Problem description: Your answer must be every line of the data that contains "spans".

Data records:

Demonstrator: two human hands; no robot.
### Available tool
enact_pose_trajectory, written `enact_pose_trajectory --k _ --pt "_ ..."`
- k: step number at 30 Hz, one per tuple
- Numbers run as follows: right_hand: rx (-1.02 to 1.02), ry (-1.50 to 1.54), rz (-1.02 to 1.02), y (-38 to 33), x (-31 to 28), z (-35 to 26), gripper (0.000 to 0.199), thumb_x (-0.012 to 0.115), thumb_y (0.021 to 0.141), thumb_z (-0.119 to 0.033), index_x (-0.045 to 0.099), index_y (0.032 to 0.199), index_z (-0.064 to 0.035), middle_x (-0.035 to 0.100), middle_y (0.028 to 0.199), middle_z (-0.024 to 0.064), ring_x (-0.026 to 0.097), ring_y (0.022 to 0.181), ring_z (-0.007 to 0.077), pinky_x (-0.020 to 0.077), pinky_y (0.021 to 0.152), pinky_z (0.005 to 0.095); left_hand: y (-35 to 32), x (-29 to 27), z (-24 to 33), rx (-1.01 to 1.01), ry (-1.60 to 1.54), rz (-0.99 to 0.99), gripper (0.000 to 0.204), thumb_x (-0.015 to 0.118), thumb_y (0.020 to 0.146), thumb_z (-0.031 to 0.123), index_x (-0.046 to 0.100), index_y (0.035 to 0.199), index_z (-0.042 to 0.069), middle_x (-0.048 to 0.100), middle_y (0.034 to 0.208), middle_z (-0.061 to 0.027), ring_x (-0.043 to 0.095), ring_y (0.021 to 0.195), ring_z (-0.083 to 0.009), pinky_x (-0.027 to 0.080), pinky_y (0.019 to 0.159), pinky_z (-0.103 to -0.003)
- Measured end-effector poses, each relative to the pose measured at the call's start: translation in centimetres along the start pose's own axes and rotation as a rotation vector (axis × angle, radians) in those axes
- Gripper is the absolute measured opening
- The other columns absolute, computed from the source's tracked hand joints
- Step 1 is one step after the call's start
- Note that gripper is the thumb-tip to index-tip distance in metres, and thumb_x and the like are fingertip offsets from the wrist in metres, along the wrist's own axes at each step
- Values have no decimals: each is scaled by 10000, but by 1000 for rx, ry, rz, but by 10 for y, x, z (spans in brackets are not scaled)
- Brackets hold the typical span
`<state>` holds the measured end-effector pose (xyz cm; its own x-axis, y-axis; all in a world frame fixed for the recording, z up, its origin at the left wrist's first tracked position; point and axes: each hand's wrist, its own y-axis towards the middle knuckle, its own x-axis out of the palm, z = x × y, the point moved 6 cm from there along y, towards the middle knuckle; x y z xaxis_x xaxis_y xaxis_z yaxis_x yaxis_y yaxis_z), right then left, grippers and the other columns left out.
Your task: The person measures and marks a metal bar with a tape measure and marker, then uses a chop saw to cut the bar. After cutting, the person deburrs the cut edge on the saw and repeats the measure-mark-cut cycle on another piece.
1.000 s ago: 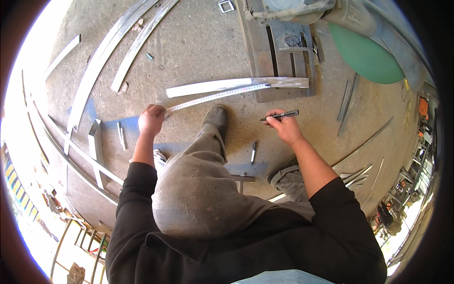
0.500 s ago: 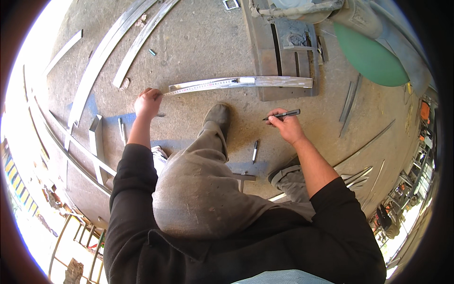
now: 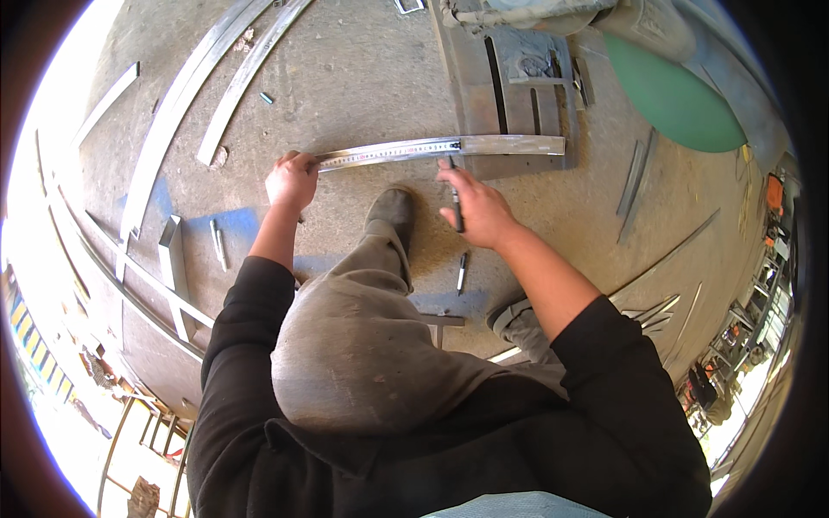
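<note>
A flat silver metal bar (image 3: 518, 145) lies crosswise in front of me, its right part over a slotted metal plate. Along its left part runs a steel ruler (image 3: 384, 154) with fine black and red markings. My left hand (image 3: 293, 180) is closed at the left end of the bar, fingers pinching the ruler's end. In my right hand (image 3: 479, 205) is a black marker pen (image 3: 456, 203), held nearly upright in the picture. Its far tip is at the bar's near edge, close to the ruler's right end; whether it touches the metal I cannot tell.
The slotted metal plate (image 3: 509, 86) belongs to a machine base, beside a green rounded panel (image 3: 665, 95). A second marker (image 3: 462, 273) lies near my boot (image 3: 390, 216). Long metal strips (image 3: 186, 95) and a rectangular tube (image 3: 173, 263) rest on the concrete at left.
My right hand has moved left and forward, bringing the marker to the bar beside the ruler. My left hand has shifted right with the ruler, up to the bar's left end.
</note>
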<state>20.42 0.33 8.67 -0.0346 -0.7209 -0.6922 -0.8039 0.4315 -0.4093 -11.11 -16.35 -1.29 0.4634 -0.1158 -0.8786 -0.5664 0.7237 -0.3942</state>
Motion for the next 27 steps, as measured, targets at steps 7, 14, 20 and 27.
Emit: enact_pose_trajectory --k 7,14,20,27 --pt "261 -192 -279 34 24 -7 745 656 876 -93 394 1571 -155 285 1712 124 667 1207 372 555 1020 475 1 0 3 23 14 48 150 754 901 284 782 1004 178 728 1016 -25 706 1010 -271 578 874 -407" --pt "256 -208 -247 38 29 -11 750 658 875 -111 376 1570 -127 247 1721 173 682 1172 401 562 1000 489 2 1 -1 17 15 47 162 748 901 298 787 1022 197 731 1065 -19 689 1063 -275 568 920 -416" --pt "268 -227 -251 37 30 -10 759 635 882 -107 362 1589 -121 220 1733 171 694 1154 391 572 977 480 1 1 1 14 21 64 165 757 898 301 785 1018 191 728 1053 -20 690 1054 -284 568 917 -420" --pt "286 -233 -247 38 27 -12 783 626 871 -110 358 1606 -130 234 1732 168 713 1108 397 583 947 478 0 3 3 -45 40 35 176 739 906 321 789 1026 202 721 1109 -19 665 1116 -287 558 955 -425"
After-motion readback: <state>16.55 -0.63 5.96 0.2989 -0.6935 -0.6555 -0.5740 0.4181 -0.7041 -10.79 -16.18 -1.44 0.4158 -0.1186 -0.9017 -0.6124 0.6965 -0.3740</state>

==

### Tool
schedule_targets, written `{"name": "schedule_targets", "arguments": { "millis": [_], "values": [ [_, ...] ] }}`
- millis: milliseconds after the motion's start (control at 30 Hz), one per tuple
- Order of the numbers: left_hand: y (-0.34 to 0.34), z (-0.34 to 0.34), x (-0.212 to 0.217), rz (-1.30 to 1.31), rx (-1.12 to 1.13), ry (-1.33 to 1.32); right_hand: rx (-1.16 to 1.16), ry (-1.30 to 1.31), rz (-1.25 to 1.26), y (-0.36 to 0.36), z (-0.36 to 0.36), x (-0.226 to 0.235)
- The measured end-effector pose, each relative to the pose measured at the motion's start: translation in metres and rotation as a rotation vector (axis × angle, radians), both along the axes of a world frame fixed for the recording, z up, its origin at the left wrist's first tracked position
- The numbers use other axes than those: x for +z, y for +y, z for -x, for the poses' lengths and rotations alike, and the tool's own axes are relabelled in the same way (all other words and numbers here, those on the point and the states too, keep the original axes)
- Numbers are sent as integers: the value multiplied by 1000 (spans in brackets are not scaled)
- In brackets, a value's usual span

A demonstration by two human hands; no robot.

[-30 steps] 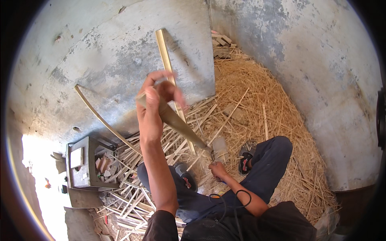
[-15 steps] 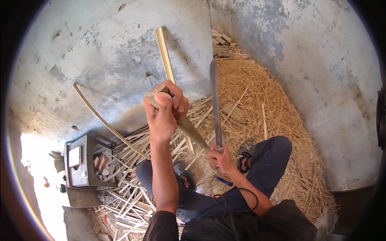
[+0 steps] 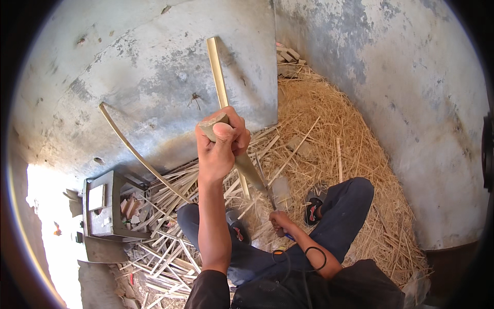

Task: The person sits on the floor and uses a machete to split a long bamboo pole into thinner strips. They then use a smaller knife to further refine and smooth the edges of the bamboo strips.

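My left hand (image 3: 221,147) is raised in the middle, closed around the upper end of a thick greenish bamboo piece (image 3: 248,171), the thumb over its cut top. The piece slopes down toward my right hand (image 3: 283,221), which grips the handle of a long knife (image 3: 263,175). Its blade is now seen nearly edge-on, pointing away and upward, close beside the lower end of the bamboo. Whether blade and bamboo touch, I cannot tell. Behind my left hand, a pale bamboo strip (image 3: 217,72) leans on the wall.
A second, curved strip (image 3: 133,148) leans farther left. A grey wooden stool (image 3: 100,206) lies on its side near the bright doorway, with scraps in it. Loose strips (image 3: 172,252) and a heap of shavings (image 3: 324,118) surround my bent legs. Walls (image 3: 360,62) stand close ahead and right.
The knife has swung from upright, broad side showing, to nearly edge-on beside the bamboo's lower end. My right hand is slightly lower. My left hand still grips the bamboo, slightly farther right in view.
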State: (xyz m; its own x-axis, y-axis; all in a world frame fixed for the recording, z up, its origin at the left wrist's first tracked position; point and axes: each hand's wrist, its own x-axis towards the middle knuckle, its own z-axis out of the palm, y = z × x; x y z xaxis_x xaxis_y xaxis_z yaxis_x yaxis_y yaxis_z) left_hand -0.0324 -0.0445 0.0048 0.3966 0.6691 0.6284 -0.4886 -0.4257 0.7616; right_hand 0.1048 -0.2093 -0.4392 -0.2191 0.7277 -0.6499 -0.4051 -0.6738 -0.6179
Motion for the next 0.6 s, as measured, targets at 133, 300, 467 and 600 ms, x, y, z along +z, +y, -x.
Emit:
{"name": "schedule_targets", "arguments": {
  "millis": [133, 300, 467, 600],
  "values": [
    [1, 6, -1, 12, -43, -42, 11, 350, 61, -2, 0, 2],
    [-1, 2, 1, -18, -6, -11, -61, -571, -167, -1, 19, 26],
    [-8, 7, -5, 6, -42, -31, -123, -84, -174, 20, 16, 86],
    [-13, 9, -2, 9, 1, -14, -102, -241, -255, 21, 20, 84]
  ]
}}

Result of this exercise:
- Values have no decimals: each is scaled by 10000, but by 1000 for rx, ry, rz, but by 10 for y, x, z (spans in brackets are not scaled)
- Numbers are sent as integers: the value multiplied by 1000 (spans in brackets are not scaled)

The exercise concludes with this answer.